Lalu saya menceritakan isi dari mimpi memyeramkan itu.
Ia tersenyum dan berbisik. "Wah, berarti dia suka sama kamu, Yos."
"He? Maksudmu?"
"Iya. Udah sering kalau ada tamu yang nginap di kos, terutama di kamar si C itu, ngalamin kaya kamu gitu. Kalau dia nggak suka, orang itu biasanya baru sebentar tidur udah teriak-teriak karena digangguin dan pasti nggak mau tidur di kamar lagi."
"Kamu kan aman sampai pagi." lanjutnya.
"Berarti...kamar itu memang ada penunggunya ya?" kejar saya.
"Hehe. Iya. Tapi sama anak-anak kos sih dia jarang nongol."
"Kok kamu nggak bilang? Tau gitu aku pulang aja biar malem juga."

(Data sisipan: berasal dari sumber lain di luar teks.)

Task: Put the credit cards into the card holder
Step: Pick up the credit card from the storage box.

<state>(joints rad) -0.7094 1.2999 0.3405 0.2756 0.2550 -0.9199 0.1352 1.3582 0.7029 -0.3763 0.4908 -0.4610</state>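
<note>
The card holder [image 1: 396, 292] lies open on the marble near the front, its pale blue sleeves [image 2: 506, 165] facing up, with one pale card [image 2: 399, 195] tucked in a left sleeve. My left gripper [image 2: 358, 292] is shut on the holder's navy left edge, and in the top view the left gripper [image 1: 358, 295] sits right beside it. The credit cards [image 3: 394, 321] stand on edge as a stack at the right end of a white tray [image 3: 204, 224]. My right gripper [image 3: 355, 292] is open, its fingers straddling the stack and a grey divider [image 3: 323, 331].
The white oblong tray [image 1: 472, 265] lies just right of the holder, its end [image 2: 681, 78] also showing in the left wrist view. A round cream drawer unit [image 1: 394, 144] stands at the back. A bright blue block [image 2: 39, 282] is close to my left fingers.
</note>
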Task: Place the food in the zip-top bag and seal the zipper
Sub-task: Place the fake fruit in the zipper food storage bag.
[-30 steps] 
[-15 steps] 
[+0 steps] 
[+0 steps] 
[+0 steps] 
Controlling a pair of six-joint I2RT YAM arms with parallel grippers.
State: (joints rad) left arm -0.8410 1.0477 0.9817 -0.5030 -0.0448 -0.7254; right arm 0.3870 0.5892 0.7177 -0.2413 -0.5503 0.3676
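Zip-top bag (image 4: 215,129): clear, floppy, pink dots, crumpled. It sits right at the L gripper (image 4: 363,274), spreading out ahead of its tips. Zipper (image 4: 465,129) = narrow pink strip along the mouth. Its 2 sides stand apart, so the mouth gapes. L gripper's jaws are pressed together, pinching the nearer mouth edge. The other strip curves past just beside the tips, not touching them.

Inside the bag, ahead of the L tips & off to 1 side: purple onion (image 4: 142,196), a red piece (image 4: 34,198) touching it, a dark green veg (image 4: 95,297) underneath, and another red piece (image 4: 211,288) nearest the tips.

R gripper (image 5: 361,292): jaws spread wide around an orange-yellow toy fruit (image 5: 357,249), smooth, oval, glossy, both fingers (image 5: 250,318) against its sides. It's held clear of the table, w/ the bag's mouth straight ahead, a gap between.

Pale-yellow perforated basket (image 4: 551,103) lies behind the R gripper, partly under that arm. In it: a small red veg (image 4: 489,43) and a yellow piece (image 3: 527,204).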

"Hihihi...biar ngerasain..."
"Bajiguuurrr...!!" umpat saya.
Lengan saya terayun bermaksud mengacak-acak rambut si A. Saat itu lah saya baru menyadari sesuatu.
Bekas guratan memar berwarna biru tampak di sana.
Jumlahnya empat larik.
Tepat di bagian lengan yang ia pegang malam itu!!